Program Convenor : Dr Sanjukta Ghosh (SOAS South Asia Institute)

Kabir and Ishq Fakiri (1 to 2 pm) by VIPUL RIKHI

Vipul Rikhi is a singer, poet, storyteller and translator, immersed in the oral traditions of Kabir and other Bhakti and Sufi poets for over a decade, who brings equal emphasis to the insightful poetry and folk tunes revered by Hindus and Muslims. His work with Kabir Project involves writing, translations, research, curation, and the creation of a vast digital archive called 'Ajab Shahar'. He is the author of a novel, "2012 Nights", a collection of poems, "Bleed", a book of translations from the oral traditions, "One Palace, A Thousand Doorways", and co-author of "I Saw Myself: Journeys with Shah Abdul Latif Bhitai".

Decolonising Bengal Qawwal (2 to 3 pm) by ARMAN FAKIR, M H HOSAINI and ABU H TALUKDER

By delineating the relatively lesser-known Bengal Qawwal, artists from Bangladesh and West Bengal in India showcase cross-border music performance as a distinct genre of regional Sufi influence, whose anti-communal lineage bear significance to the region’s harmony in the post-colonial and post-Partition politics.
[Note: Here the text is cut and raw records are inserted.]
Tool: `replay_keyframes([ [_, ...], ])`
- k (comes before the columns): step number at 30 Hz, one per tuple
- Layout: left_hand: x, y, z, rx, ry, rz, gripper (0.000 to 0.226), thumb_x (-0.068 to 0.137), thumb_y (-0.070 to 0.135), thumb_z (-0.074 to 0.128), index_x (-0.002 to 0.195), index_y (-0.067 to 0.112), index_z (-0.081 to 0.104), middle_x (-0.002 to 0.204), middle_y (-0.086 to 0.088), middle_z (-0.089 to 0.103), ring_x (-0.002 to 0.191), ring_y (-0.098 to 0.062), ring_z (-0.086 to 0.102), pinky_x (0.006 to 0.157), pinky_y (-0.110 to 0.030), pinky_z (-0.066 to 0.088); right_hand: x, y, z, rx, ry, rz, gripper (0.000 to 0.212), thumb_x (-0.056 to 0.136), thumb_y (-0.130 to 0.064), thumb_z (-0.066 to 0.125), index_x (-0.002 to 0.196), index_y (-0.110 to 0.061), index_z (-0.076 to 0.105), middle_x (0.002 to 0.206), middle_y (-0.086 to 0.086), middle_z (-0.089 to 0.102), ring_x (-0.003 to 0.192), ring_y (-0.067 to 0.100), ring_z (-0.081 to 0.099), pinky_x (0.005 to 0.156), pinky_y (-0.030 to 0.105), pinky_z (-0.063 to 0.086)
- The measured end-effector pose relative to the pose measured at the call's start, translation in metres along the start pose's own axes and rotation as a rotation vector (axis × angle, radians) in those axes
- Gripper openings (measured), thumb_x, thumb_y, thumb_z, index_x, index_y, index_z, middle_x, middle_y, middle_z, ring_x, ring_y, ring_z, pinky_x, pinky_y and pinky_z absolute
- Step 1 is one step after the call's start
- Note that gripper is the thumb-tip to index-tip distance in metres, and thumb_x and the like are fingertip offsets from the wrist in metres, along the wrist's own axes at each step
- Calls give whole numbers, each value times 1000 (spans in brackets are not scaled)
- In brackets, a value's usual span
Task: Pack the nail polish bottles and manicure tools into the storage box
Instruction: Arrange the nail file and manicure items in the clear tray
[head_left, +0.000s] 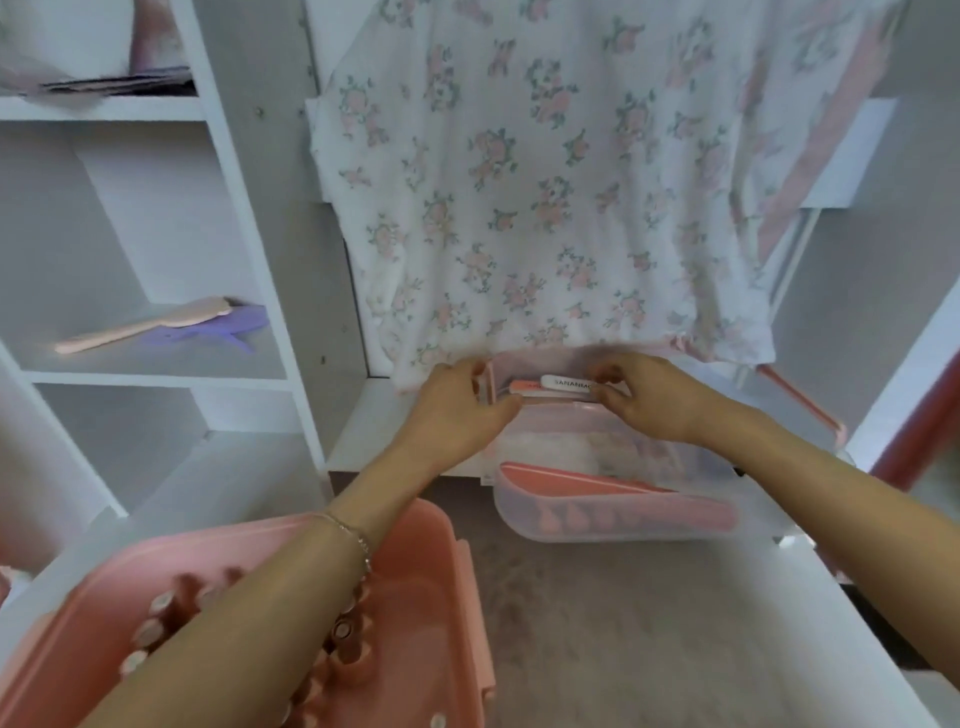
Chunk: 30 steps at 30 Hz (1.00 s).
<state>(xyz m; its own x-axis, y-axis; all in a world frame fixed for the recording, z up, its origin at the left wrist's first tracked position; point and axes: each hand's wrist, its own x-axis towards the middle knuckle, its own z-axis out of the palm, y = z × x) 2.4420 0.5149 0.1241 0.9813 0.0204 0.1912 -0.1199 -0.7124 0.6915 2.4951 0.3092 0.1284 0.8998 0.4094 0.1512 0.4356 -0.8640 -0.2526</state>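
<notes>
1. Nearest, at lower left, a pink storage box (447, 525) holds nail polish bottles (156, 605) under the left forearm.
2. Farther right, a clear tiered organizer (613, 519) overhangs the white shelf (363, 436).
3. The left hand (457, 410) grips the organizer's small top tray (519, 402), fingers curled over its left end.
4. The right hand (649, 400) pinches the tray's right end beside a white nail file (569, 383).
5. Behind hangs a floral cloth (545, 182).

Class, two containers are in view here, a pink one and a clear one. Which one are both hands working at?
The clear storage box on the far shelf. The left hand and right hand both grip its small upper tray, while the pink bin sits nearer, untouched under the left forearm.
</notes>
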Motion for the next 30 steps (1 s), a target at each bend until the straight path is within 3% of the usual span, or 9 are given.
replay_keyframes([
  [3, 7, -4, 1, -187, -20, -56, 19, 86, 25, 58, 103, 20, 62, 77, 8, 62, 56, 0, 58, 44, -9, 40, 23, 9, -2, -71, -85, -8, 24, 92, -18, 48, 105, -10, 65, 110, 7, 65, 97, 25, 57, 85, 35, 44],
  [5, 8, -10, -2, -303, -50, -94, 15, 86, 13, 54, 91, 23, 64, 77, 2, 65, 47, 0, 59, 44, -13, 46, 37, 12, -4, -87, -139, -14, 20, 87, -22, 56, 101, -14, 68, 106, 3, 66, 93, 21, 58, 83, 34, 46],
  [10, 9, -23, -11, -354, -97, -143, 23, 82, 2, 52, 92, 18, 67, 94, -17, 69, 65, -19, 64, 49, -21, 51, 51, 13, 5, -117, -238, -47, 14, 87, -27, 56, 75, -25, 64, 66, -20, 48, 65, 7, 46, 57, 19, 31],
  [13, 11, -28, -13, -373, -72, -161, 26, 81, 2, 53, 94, 19, 68, 90, -16, 68, 60, -18, 58, 46, -19, 48, 53, 12, 7, -52, -259, -58, 40, 88, -22, 55, 51, -33, 42, 57, -15, 44, 56, 2, 40, 52, 17, 27],
  [17, 11, -31, -11, -388, -61, -146, 27, 83, 4, 51, 98, 20, 67, 78, -10, 63, 51, -9, 55, 42, -16, 44, 52, 12, 6, -50, -293, -77, 17, 87, -33, 57, 72, -27, 53, 84, -6, 60, 70, 10, 53, 62, 24, 39],
  [19, 10, -32, -10, -392, -64, -142, 28, 84, 6, 50, 102, 20, 66, 87, -14, 66, 63, -18, 63, 46, -19, 49, 52, 12, 5, -42, -291, -90, 14, 87, -35, 57, 78, -25, 54, 95, -2, 61, 80, 17, 56, 70, 29, 43],
  [22, 10, -33, -12, -402, -64, -131, 27, 86, 10, 50, 102, 26, 64, 98, -16, 67, 82, -33, 66, 57, -26, 55, 48, 10, 2, 25, -235, -119, 13, 86, -33, 59, 80, -22, 55, 88, -2, 58, 72, 12, 53, 61, 19, 38],
  [27, 13, -37, -12, -368, -70, -85, 25, 88, 17, 51, 90, 41, 57, 86, 3, 66, 68, -9, 63, 50, -12, 48, 47, 8, 1, 175, -111, -152, 21, 85, -23, 62, 104, -13, 58, 104, 0, 57, 87, 15, 54, 70, 20, 38],
  [30, 14, -38, -12, -345, -52, -66, 23, 89, 16, 53, 91, 39, 56, 84, 13, 62, 65, 1, 62, 62, -12, 50, 48, 6, -3, 254, -55, -139, 14, 87, -19, 60, 99, -12, 56, 88, -1, 60, 78, 19, 57, 66, 20, 43],
])
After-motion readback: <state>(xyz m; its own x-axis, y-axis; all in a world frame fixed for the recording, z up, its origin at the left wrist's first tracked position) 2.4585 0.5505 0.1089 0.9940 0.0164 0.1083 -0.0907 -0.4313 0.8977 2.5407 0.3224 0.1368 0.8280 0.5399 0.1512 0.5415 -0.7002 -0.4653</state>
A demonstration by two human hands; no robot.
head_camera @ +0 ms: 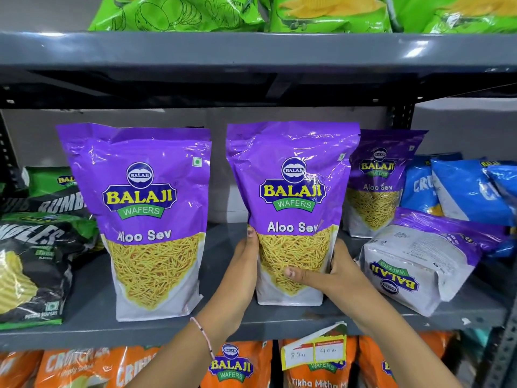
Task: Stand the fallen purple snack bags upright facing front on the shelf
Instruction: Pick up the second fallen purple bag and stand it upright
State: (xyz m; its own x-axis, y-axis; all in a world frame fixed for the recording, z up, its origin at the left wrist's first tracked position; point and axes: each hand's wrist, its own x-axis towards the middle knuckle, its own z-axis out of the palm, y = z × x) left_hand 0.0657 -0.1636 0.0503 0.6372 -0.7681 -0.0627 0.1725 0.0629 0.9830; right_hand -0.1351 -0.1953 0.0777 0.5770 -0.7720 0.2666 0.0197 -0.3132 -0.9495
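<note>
A purple Aloo Sev bag (293, 197) stands upright, front facing me, in the middle of the grey shelf (92, 329). My left hand (246, 264) grips its lower left side and my right hand (333, 273) grips its lower right side, thumb across the front. Another purple bag (151, 219) stands upright to the left, untouched. A third purple bag (377, 183) stands further back on the right. A fallen purple bag (419, 261) lies on its back at the right, its logo upside down.
Black and green chip bags (33, 261) crowd the left end of the shelf. Blue bags (464, 191) sit at the back right. Green bags (195, 12) fill the shelf above, orange bags (232, 365) the shelf below. A yellow price tag (313, 351) hangs on the shelf edge.
</note>
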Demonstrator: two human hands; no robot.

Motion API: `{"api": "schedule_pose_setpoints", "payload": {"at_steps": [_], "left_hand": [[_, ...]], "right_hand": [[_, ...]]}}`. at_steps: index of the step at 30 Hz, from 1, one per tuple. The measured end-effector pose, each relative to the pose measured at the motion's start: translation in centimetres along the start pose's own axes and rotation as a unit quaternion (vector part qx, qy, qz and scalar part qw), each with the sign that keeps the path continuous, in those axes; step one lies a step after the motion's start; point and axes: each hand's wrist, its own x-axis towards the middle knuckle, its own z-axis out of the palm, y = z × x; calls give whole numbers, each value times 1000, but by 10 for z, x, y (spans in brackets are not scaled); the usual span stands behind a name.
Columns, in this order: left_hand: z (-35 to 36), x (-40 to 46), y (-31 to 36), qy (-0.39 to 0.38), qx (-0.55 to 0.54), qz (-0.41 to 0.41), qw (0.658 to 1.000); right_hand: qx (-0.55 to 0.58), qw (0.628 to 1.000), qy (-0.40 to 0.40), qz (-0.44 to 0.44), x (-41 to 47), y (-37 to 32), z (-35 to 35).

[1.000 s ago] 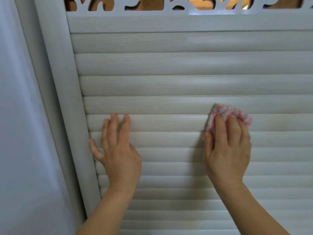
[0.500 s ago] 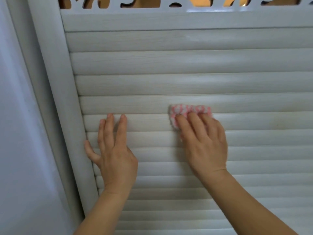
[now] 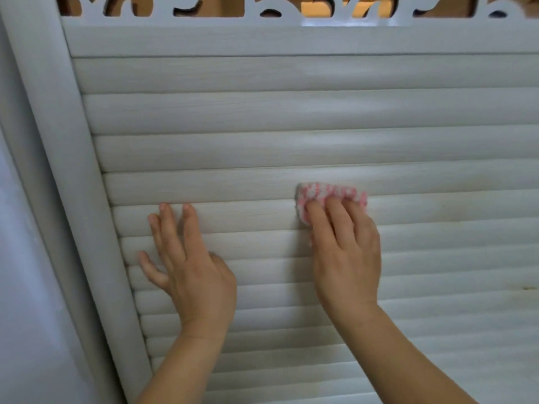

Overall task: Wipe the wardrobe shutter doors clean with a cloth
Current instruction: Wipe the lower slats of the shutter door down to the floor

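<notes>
1. Whitewashed, wood-grain horizontal slats of the wardrobe shutter door (image 3: 291, 112) fill the head view, bordered on the left by a rounded white door frame post (image 3: 73, 170) and topped by a white carved fretwork panel (image 3: 291, 10) with brown showing through its cut-outs.
2. Left hand (image 3: 189, 263) lies flat on the slats just beside the post, fingers straight and spread, holding nothing.
3. Right hand (image 3: 347, 252) presses a folded pink-and-white checked cloth (image 3: 326, 195) against a slat with straight fingers; the cloth peeks out above the fingertips, near the door's middle.
4. Faint dark smudges (image 3: 528, 288) mark slats at the right.
</notes>
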Motion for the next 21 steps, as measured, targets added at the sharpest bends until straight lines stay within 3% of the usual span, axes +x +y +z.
{"api": "schedule_pose_setpoints", "payload": {"at_steps": [3, 5, 10, 12, 18, 21], "left_hand": [[0, -4, 2, -9, 4, 51, 999], [1, -9, 4, -24, 17, 110, 994], [4, -14, 11, -32, 13, 116, 993], [4, -14, 12, -32, 11, 109, 993], [-1, -9, 8, -28, 17, 113, 993], [-3, -9, 8, -33, 27, 111, 993]], "right_hand": [[4, 999, -11, -38, 5, 12, -3], [-9, 1000, -14, -19, 6, 37, -8], [13, 984, 42, 171, 9, 80, -19], [25, 976, 60, 206, 20, 80, -14], [33, 995, 53, 73, 41, 1, 10], [87, 996, -4, -16, 20, -45, 12]]}}
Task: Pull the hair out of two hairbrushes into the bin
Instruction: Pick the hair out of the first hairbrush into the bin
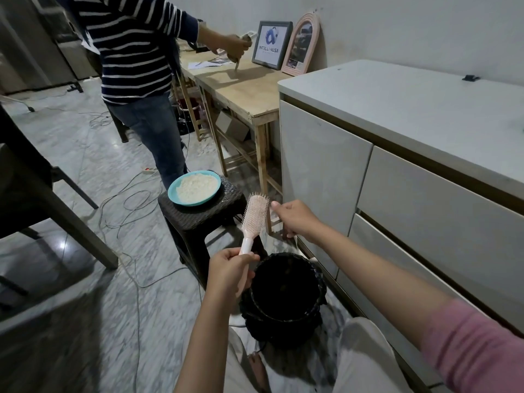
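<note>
My left hand [228, 272] grips the white handle of a pink hairbrush [254, 219], held upright with its bristles facing right. My right hand [295, 218] hovers just right of the brush head, fingers curled and thumb stretched toward the bristles, not touching them. I cannot tell whether it holds any hair. A black bin [283, 296] with a dark liner stands on the floor directly below both hands. Only one brush is in my hands.
A dark woven stool [198, 219] beside the bin carries a teal plate [194, 188] of white rice. White cabinets [397, 177] run along the right. A person in a striped top [136, 46] stands at a wooden table [241, 89]. Cables lie across the marble floor.
</note>
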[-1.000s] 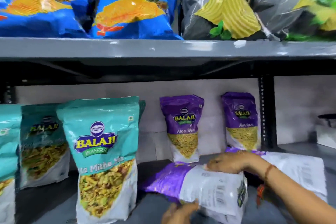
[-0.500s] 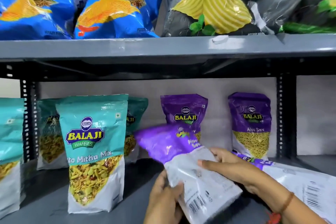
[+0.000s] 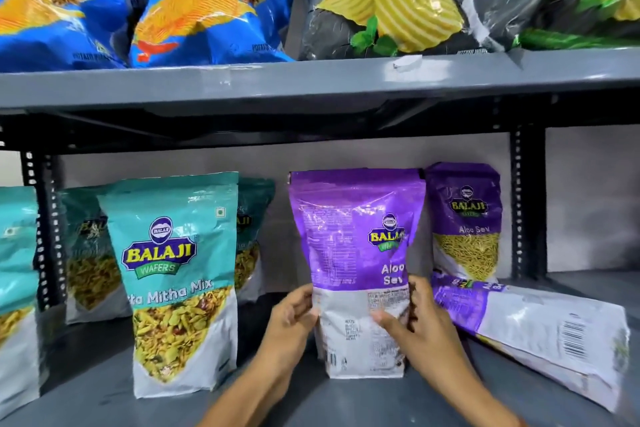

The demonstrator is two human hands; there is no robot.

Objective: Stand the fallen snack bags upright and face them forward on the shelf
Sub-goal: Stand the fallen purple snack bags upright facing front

Drawing from the Maijbhandari music as a segment of Marfati Gan, a distinct genre of Bengali Sufi folk music centred on Maijbhandari saints decolonises the perception of qawwali practice, in the main, as a derivative of North Indian and Pakistani Urdu-based performance. Maijbhandhari represents songs that are socially conscious, as deciphered in the writings of the legendary poet Ramesh Shil. The songs also have proximity to the Arabic and Persian languages and words, presentation styles evident in qawwals by mixing multi-lingual words that are in line with the evolution of the Bengali language in undivided pre-colonial and colonial Bengal. The songs also have regional profiles and are known to exist in the hilly tracts of Chittagong, where the local language (distinct from the national Bangla language) constitute many lesser-known other folk genres. The regional vernacular songs of Maijbhandari are rich in humanist content; singing in local assemblies/dargahs have a huge following among Hindus, Christians, Buddhists, and the hilly population -- a veritable source of anti-communalism in social memory. Artists construct the lyrical and presentation style of the Bengal Qawwal as one of the distinctive evolving genres influenced by other long-surviving traditions in community devotional performances in the ashrams (places of devotion). The decolonised identity of the Bengal Qawwal has been the point of much speculation in recent research, contextualised within syncretic Islam in regional Eastern states of India, and its adaptation through practitioners of folk music such as Fakirs and Pirs.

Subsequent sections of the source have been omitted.